### EXERCISE INSTRUCTIONS
Give back, word for word, the line that contains "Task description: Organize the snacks" and every line that follows it in the data below.

### STORED DATA
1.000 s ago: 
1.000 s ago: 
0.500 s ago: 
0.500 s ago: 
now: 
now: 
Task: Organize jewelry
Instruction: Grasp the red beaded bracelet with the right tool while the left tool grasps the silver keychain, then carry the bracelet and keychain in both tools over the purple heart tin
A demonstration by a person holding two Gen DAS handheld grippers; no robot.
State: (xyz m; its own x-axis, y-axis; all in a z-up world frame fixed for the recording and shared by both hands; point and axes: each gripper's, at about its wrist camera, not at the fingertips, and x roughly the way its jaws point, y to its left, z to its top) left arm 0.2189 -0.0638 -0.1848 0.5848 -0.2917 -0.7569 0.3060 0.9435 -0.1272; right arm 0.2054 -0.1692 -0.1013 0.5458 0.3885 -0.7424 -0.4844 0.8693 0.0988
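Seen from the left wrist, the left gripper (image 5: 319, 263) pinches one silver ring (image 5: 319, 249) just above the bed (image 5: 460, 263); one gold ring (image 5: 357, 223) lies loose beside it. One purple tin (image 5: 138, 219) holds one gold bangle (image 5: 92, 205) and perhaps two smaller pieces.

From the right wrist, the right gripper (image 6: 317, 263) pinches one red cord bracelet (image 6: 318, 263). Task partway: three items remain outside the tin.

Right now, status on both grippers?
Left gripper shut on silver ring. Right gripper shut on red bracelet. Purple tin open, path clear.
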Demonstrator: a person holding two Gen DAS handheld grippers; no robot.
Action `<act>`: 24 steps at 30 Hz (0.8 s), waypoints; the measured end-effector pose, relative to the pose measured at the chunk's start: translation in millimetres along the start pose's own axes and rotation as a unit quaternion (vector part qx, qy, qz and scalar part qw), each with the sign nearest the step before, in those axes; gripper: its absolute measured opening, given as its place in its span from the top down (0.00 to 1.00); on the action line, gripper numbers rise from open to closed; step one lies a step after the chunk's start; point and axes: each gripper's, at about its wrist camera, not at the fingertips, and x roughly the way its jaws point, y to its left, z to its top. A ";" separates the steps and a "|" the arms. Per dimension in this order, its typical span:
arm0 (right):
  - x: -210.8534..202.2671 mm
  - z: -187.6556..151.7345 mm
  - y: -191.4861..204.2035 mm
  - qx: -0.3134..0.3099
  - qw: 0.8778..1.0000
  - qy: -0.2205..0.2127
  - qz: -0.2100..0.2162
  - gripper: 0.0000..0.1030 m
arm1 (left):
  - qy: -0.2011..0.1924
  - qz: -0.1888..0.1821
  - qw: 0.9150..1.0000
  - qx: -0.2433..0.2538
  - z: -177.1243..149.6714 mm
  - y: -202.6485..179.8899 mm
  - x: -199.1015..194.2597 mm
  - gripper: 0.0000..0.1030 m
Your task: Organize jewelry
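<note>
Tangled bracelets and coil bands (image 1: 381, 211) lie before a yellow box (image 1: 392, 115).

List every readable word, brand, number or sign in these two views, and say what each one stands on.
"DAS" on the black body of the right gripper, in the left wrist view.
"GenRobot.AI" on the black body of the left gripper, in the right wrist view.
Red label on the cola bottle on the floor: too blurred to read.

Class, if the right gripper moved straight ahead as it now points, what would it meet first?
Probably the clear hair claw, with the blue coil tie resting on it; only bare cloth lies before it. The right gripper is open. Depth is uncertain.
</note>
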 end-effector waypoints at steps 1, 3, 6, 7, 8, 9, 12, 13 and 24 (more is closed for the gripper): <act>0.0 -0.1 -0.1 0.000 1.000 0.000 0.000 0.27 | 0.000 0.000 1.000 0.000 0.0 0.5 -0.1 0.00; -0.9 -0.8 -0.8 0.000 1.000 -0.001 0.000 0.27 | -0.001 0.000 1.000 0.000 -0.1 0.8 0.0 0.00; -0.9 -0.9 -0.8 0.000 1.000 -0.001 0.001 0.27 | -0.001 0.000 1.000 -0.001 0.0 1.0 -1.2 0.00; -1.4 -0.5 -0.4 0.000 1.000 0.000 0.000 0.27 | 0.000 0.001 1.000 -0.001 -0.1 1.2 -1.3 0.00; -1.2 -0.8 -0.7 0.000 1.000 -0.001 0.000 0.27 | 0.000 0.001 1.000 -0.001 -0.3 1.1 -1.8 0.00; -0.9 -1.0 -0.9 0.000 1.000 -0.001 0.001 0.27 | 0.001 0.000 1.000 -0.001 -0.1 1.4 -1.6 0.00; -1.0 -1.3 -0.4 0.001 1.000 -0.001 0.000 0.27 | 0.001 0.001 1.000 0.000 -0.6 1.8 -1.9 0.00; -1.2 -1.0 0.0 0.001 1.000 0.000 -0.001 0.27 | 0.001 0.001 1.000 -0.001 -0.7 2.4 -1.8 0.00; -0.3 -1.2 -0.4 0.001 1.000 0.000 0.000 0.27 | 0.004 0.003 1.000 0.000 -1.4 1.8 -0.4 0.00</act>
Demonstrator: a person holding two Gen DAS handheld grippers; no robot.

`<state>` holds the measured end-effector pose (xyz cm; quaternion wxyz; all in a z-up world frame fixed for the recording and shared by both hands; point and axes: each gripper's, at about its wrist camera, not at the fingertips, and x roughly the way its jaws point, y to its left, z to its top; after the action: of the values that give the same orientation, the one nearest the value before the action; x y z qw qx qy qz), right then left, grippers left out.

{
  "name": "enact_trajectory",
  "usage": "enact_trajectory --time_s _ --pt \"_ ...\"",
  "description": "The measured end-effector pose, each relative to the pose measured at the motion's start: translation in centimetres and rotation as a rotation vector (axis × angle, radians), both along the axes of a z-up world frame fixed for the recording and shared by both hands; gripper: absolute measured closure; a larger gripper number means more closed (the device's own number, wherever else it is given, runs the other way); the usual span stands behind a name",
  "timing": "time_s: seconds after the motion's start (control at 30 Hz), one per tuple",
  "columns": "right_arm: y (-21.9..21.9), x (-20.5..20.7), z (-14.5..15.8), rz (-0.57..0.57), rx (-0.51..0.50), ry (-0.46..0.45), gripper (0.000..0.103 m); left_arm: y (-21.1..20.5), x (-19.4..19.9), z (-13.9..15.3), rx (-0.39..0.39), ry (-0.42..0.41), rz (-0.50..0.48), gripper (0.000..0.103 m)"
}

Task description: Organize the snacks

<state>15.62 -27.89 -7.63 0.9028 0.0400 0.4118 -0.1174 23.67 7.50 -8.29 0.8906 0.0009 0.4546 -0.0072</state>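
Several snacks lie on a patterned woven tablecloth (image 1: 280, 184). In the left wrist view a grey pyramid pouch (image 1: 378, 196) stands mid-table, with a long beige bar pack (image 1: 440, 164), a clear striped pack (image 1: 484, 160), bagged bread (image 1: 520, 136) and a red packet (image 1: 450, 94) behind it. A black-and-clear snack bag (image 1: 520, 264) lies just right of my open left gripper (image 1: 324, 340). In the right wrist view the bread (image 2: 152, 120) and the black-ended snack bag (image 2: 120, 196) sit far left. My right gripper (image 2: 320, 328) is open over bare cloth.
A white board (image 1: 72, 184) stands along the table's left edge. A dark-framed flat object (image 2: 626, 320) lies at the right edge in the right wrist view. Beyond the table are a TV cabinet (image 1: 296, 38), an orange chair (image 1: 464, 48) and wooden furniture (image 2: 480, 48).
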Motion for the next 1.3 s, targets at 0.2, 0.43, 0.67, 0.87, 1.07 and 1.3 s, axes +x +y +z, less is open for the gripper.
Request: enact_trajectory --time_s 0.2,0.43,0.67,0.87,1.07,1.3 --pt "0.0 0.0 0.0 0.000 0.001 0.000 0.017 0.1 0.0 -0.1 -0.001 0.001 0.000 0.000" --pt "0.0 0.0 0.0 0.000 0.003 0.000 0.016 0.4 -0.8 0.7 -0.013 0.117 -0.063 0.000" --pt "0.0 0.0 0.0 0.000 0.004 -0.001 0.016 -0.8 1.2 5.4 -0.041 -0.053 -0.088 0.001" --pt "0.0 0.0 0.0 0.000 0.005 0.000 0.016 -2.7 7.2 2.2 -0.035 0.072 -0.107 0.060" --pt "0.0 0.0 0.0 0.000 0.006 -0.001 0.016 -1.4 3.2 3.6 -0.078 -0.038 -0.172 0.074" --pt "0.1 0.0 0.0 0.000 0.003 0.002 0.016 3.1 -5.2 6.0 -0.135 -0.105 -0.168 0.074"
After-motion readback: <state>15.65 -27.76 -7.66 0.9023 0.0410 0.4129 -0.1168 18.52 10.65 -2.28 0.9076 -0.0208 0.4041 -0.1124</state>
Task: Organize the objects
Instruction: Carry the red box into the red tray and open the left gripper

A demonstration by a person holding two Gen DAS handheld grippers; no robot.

### EXERCISE SOLUTION
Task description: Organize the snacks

<state>15.62 -27.89 -7.63 0.9028 0.0400 0.4118 -0.1174 23.67 7.50 -8.29 0.8906 0.0009 0.4546 -0.0072</state>
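Several snacks lie on a patterned woven tablecloth (image 1: 280, 184). In the left wrist view a grey pyramid pouch (image 1: 378, 196) stands mid-table, with a long beige bar pack (image 1: 440, 164), a clear striped pack (image 1: 484, 160), bagged bread (image 1: 520, 136) and a red packet (image 1: 450, 94) behind it. A black-and-clear snack bag (image 1: 520, 264) lies just right of my open left gripper (image 1: 324, 340). In the right wrist view the bread (image 2: 152, 120) and the black-ended snack bag (image 2: 120, 196) sit far left. My right gripper (image 2: 320, 328) is open over bare cloth.
A white board (image 1: 72, 184) stands along the table's left edge. A dark-framed flat object (image 2: 626, 320) lies at the right edge in the right wrist view. Beyond the table are a TV cabinet (image 1: 296, 38), an orange chair (image 1: 464, 48) and wooden furniture (image 2: 480, 48).
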Motion for the next 1.3 s, targets at 0.2, 0.43, 0.67, 0.87, 1.07 and 1.3 s, axes +x +y +z, less is open for the gripper.
Request: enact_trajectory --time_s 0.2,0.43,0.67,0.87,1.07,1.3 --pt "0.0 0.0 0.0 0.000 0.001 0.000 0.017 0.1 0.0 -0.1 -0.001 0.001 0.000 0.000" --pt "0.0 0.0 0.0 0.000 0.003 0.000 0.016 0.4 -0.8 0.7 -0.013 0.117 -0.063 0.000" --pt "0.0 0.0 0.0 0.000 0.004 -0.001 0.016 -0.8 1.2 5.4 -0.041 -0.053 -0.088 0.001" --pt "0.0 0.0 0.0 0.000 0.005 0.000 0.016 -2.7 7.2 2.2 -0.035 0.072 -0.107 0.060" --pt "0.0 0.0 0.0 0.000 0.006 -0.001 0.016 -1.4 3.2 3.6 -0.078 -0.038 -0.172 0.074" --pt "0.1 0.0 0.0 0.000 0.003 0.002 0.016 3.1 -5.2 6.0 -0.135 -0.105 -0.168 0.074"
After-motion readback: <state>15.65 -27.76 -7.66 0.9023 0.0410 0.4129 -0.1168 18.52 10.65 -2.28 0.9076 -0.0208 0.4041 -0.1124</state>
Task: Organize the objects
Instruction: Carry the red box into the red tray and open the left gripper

A demonstration by a person holding two Gen DAS handheld grippers; no robot.

There is no more to the output.